Aug 06, 2005 22:04
So I have spent this week plugging away at Chemistry in preparation for AP Chemistry this year. I hopefully will have enough students to teach the class. Here's hoping but either way, I am enjoying solving problems and *thinking* chemistry again. Not the bits and pieces, surface and extremeties but the deeper stuff. Things that make you design labs to see if your findings are true. Make you wanna challenge theoretical yields and flesh out the reasons that you will never get a 100% actual yield. Then my mind starts roaming on little labs I could do in 15 minutes in class that simply start with a calculation of theoretical yield in the class and move to a lab where the percent yield determines the grade. If you recover more than 60% of the product, you have a C, and scale it up with a percent yield of 85% or more being applaudingly an A, then scale it for over abundance of product with a down turn of the grade once they get to 95% as that is impossible to obtain in a HS lab so there is other error...

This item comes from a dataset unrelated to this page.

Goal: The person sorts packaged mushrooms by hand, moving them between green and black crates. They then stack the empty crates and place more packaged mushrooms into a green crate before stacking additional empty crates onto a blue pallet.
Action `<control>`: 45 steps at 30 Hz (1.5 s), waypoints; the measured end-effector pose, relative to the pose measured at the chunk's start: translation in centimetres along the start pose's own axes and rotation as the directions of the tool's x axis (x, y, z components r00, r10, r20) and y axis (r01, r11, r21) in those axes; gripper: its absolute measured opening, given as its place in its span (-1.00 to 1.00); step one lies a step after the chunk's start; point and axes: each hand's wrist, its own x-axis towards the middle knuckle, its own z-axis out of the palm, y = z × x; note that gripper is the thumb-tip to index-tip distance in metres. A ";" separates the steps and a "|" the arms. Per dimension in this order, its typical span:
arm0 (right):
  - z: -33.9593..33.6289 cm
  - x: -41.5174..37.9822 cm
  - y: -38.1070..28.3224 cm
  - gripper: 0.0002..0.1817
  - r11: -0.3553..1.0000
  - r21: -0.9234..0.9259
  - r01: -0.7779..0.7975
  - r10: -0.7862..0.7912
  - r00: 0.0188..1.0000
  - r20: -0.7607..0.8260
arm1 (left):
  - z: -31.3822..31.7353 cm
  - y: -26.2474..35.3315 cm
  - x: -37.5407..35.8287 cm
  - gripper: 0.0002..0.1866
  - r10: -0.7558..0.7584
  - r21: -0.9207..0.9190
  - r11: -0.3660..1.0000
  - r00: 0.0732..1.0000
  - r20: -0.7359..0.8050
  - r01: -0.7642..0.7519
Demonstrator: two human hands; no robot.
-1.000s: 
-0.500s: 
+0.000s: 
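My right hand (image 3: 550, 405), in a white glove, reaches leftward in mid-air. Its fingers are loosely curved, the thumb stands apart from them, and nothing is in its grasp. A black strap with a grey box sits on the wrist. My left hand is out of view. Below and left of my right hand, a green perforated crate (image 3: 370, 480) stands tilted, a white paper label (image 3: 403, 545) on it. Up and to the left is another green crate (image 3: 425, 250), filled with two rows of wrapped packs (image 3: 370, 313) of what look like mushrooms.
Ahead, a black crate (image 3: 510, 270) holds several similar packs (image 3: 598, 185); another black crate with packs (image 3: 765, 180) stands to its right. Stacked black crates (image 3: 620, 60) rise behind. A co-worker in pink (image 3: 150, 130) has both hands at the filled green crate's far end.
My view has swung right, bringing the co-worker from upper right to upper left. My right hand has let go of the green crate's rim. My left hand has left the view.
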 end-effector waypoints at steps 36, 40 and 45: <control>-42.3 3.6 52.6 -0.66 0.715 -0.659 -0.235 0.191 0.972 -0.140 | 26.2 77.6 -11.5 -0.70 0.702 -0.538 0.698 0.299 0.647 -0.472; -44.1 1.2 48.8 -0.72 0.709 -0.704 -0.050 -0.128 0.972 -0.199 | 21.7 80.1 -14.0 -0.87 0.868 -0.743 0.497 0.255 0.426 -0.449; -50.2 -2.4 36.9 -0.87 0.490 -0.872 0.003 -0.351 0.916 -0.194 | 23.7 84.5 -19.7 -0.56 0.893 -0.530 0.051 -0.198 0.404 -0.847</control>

Oh but I miss my HS chemistry class. Now I realize why I didn't miss as many days...those classes were the best. I didn't fit in the study groups as well so unfortunately in AP, that scaled me for not getting the full dynamic of the class but what I learned on my own while studying was wonderful. I lost that my freshman year of college. I guess with the fight to get in the class and then being forced to relearn something I already knew because my AP score of 3 wasn't good enough kinda bummed me out. But the labs were fun...I always enjoy lab over lecture I guess. It fun to talk about the theory, but how does it work in a lab and how can that be used in every day life. Can we make it usable to the every day man?

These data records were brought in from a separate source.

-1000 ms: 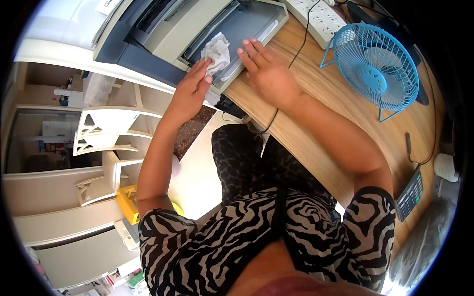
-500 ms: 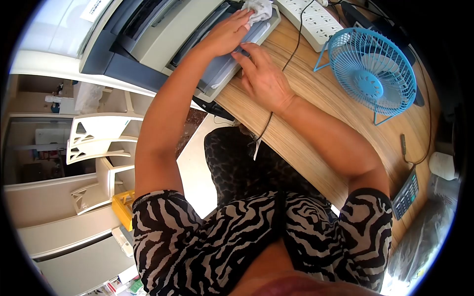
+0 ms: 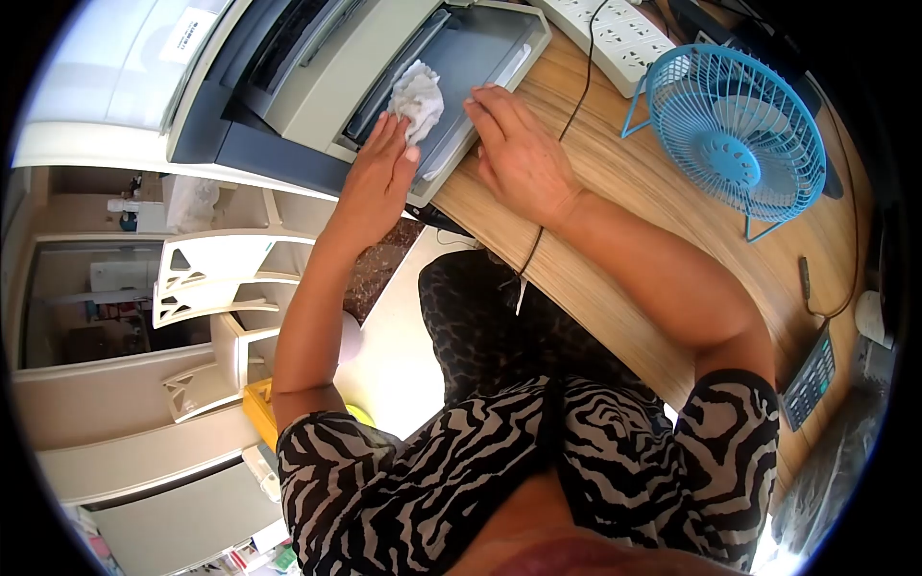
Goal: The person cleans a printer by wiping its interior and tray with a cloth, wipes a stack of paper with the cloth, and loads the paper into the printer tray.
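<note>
A crumpled white cloth (image 3: 418,101) lies against the grey paper tray (image 3: 473,50) of a beige and dark-grey printer (image 3: 355,56). My left hand (image 3: 377,180) presses it there, its fingertips at the cloth's lower end and the thumb along its side. My right hand (image 3: 526,165) is at the tray's near edge, holding nothing. Its fingers are loosely bent and a little apart, with the fingertips right at the rim and the wrist over the wooden desk (image 3: 634,216).
A blue wire fan (image 3: 735,158) stands on the desk, right of my right hand. Behind it is a white power strip (image 3: 615,43), with a black cable (image 3: 582,91) running down past my wrist. A calculator (image 3: 809,379) lies at the right. White shelving (image 3: 216,274) is at the left.
My left hand has drawn the cloth from the tray's far end back toward me and to the left. My right hand has stayed near the tray's edge, now apart from the left.
</note>
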Available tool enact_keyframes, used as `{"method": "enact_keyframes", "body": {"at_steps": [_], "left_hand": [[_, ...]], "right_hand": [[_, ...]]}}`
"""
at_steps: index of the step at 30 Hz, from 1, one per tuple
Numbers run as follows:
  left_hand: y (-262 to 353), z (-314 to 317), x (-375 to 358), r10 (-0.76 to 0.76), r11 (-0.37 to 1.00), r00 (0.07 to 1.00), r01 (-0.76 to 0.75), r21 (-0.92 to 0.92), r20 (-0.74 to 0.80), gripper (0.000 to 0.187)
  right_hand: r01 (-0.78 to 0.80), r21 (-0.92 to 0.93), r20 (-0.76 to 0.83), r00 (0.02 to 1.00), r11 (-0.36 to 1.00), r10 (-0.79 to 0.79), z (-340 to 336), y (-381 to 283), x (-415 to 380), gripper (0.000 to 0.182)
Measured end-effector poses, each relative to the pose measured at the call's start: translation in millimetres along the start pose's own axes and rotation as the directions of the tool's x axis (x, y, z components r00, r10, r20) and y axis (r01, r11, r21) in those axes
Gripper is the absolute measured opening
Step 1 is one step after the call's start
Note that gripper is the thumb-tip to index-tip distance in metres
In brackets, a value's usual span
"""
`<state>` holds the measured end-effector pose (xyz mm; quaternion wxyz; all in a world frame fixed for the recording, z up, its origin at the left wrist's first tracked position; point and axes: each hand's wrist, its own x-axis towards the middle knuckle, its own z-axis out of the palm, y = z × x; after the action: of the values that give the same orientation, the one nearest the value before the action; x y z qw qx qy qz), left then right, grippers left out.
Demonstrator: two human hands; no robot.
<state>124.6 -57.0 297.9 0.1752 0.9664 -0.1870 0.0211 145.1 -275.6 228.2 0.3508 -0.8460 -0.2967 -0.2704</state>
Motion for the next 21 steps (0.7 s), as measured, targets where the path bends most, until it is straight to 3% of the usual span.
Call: {"method": "enact_keyframes", "body": {"at_steps": [5, 8, 11, 18, 21], "left_hand": [[-20, 19, 85, -0.051, 0.998, 0.999, 0.052, 0.043, -0.011, 0.067], [-34, 39, 129, -0.181, 0.974, 0.981, 0.189, 0.129, -0.068, 0.072], [-38, 45, 159, -0.209, 0.970, 0.970, 0.222, 0.103, -0.127, 0.076], [-51, 47, 204, -0.509, 0.855, 0.860, 0.511, 0.094, -0.043, 0.073], [-49, 45, 206, -0.532, 0.843, 0.846, 0.532, 0.077, -0.019, 0.073]], "right_hand": [[0.008, -0.001, 0.008, 1.000, 1.000, -0.008, -1, 4, -1, 0.055], [0.012, 0.002, 0.008, 1.000, 1.000, -0.012, -3, 4, 2, 0.054], [0.012, 0.010, -0.003, 1.000, 1.000, -0.012, -2, 3, 1, 0.054], [0.007, -0.012, 0.006, 1.000, 1.000, -0.007, -2, 4, 0, 0.056], [0.021, -0.033, 0.014, 1.000, 0.999, -0.021, -1, 6, -1, 0.055]]}}
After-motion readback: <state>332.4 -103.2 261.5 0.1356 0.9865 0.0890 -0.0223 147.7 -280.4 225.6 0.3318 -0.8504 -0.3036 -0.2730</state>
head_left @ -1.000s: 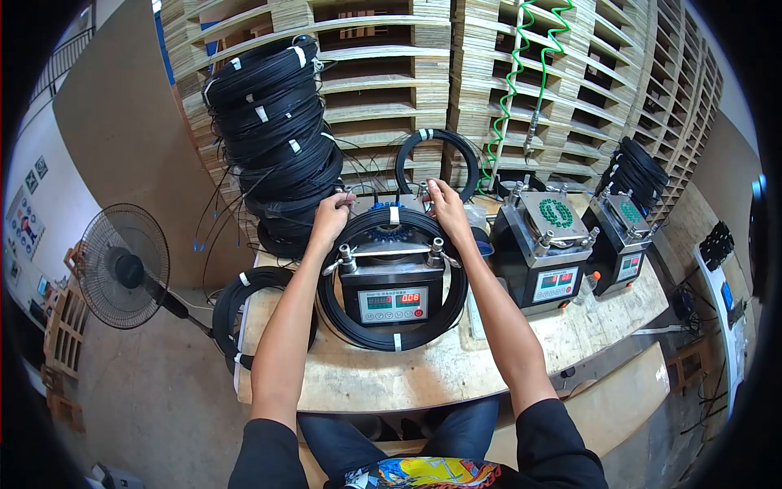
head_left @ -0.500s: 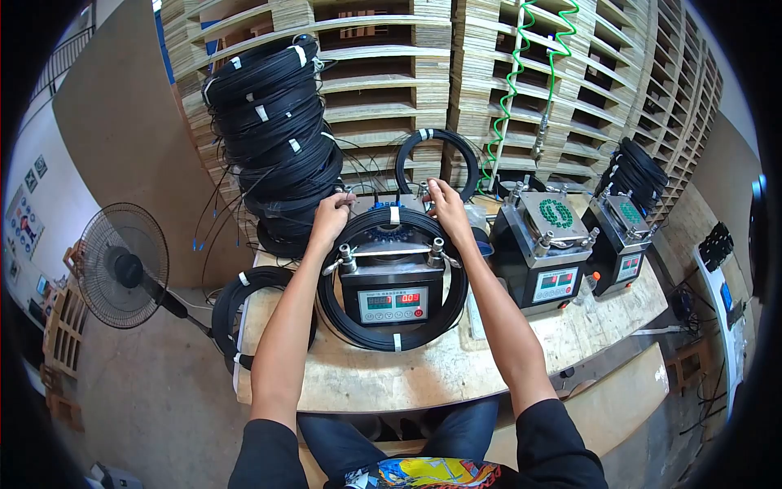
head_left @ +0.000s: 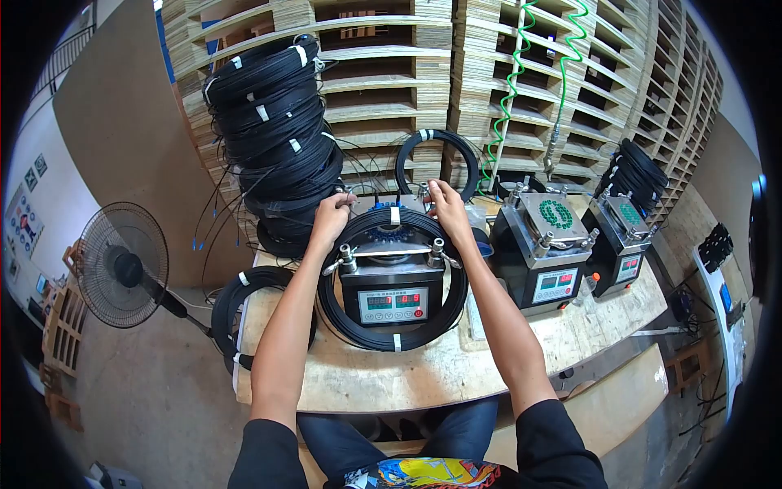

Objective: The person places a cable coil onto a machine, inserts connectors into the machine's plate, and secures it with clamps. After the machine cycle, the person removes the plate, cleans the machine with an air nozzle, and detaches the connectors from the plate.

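Observation:
My left hand (head_left: 331, 215) is closed at the rear left corner of a polishing machine (head_left: 393, 306), its fingertips curled about a corner post that they mostly hide. At the rear right corner, the fingers of my right hand (head_left: 447, 209) pinch the other metal post (head_left: 423, 189). A coil of black cable (head_left: 397, 341) with white ties leans around the machine's front, its top lying over the metal plate. Thin cable ends with blue connectors (head_left: 387, 205) stand in the plate between my hands. The front panel has a lit red display (head_left: 407, 299).
To the right stand two similar machines (head_left: 556, 281) (head_left: 623, 265) with green connector rings on top. A tall stack of black cable coils (head_left: 273, 147) rises at the left rear. Another coil (head_left: 232, 314) lies at the table's left edge, near a fan (head_left: 126, 265). Wooden pallets (head_left: 383, 98) stand behind.
My hands stay at the same rear corners. The digits on the machine's display read differently. Behind, the hanging end of the green spiral hose has swung to the right.

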### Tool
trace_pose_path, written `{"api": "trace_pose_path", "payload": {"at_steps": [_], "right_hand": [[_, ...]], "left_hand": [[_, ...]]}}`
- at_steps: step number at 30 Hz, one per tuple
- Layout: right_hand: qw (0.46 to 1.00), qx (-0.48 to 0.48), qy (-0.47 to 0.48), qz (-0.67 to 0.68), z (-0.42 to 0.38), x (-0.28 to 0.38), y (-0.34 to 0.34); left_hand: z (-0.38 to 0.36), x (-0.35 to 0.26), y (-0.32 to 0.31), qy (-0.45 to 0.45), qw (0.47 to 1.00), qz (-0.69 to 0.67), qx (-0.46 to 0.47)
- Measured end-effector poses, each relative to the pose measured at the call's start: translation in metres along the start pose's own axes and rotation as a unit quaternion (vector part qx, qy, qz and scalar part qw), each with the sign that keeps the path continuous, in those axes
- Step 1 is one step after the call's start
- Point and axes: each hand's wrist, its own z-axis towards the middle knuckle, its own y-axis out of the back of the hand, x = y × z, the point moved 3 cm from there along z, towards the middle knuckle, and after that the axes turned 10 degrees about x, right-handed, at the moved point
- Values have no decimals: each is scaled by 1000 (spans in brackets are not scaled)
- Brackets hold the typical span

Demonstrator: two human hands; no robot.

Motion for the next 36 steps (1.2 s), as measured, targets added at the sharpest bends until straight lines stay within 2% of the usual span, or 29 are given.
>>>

For example, the security at the Frankfurt airport has a small piece of cloth that rub along the inside, outside and pocets of your purses, bags and other as carryon. They then put this cloth in a machine and no one is the wiser about why. I saw that machine and practically danced with glee while keeping myself from tearing over there to see what the output said about the chemicals in my bag. Oh it was heaven. Why? Because they were using a gas chromotography machine. Basically, this thing superheats what ever is on the cloth and each element or compound in it's force gaseous state leaves an imprint in the form of a graph. Very neat and quick with feedback. Even if you don't know how the machine works, you know that if you see "spike A" or "spike B" to detain the suspect for further questioning. But then my mind starts whirling even faster as they continue to check my bag. I bet that have the basic chemically wanted materials like the glycerin, excess presence of phosphates and nitrates. Even the presence of a few noble gases that are used to *damp down* the effects of harmful chemicals. The heavier ones...Helium is so not the way to go to tamp down a chemical property of another element and Xenon refuses to behave even at ideal conditions so you truly can get the weirdest results using it. I am thinking Argon moreso than...okay rambling.
But even with my brain going ten thousand miles a minute, I realize I adore Chemistry. I am never going to be anything more than a B-/C+ student but I *get* it. I am the student professors pass over when picking up on research projects because it looks like I am not capable. I know I am, if given a chance. So as I go into teaching AP this year, I hope I get a few of those students that don't look capable but they *get* it. Not the lazy, "I decided to go out with my friends for the 15th day in a row" kinda kid. I mean the one that actually attempts the homework and gets 75% there but just can't seem to make that last 25% work. I want them in my class. I want them more than the 4.0 because they will do what they do out of love and fascination, not because it seems to be the right answer and that is good enough to get me into Harvard. I guess I want students who become passionate about chemistry like me. Who swallow the strong dislike of history to explore the lives and research of Marie Curie, debates between Niels Bohr and Einstein, not for credit but just because it *is*. Who will end up enjoying what they do out of life because it is what they *want* to do.
Oh well, I started this post to tell you about the worst movie ever and instead I just talk on and on about the thing I love. As a brain break, I watched the movie Joe Dirt. That movie is up there as one of the worst ones ever, but still, it has an endearing quality to it. And David Spade. Still, one of the worst movie's ever. Back to balancing equations. If anyone can explain ligands to me in everyday terms, I'd appreciate it because I am not getting this complex thing.